Pensar antes de actuar

Las paredes suelen prestar desniveles, aberturas u obstáculos que deben tenerse en cuenta antes de ponerse a embaldosar.

Por ello y, para evitar sorpresas de última hora, conviene proyectar bien el trabajo y  saber con que va a encontrarse.

Proyecto azulejo

Fijar un nivel base que sirva como guía al colocar los azulejos es una estrategia esencial para conseguir que el acabado quede perfecto.

 

Antes de lanzarse a embaldosar es importante pensar en ciertos detalles.

Evidentemente, la planificación le llevara menos tiempo si la pared es lisa y carece de aberturas tales como puertas y ventanas.

En cualquier caso, lo que siempre deberá hacer es reflexionar sobre cuáles son los lugares más visibles y como lograr resultados óptimos en ellos.

El primero de la fila.

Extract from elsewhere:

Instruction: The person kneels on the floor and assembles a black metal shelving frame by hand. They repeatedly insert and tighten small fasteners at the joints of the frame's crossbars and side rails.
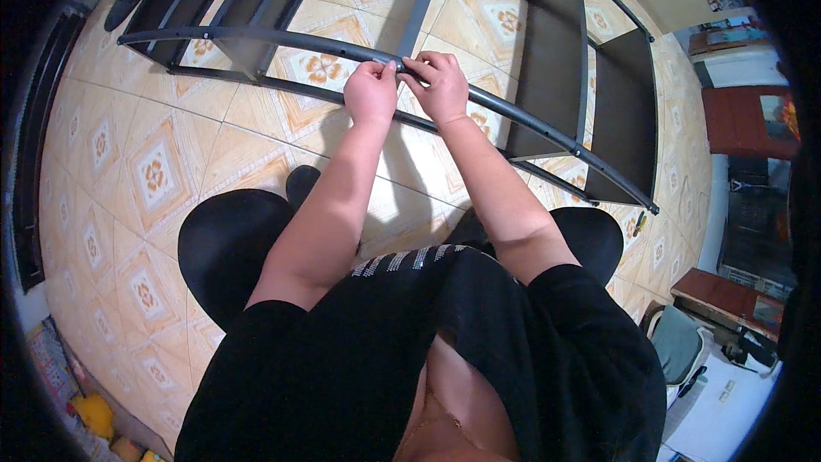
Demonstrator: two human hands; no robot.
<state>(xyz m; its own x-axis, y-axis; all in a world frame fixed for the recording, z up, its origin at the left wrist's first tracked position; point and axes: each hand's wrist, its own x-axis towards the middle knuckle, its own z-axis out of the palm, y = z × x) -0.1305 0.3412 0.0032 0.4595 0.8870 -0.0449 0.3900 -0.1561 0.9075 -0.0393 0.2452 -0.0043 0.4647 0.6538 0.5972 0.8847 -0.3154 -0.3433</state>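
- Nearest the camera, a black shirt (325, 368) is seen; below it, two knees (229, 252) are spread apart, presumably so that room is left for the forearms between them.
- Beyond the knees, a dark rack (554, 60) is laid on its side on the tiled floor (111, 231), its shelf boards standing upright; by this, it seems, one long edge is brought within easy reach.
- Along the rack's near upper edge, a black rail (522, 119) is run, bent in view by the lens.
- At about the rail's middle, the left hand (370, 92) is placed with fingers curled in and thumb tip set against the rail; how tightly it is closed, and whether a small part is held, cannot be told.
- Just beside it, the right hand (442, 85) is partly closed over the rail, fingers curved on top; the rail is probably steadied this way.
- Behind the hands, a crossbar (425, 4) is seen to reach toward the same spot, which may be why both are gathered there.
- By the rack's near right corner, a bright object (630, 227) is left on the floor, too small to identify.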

Uno de los aspectos que tendrá que considerar es la posición del primer azulejo.

Esto es, si la primera hilera del embaldosado queda perfectamente recta.

De no ser así  el resto de azulejos irá sumando el error y finalmente se vera obligado a levantar las baldosas y volver a colocarla.

Para evitar llegar a tal extremo, tan sólo tendrá que establecer líneas de referencia o, lo que es lo mismo, fijar un nivel base a partir del cual colocar los azulejos.

Tenga en cuenta que, tanto en los lados como en los márgenes inferior y superior, la anchura ideal es de medio azulejo.

Sólo hasta la mitad

En el caso de que sólo se desee embaldosar parte de la pared, es importante que la hilera superior este formada por azulejos completos.

Al fin y al cabo, es la más visible. Para que sea así, tendrá que marcar primero el límite del embaldosado.

Luego, con una regla de azulejos –se hace con una hilera de las piezas-, se va midiendo en línea descendente cuantas hileras entran.

EL nivel base actúa como guía, vertical y horizontal, para colocar las sucesivas hileras sin margen de error.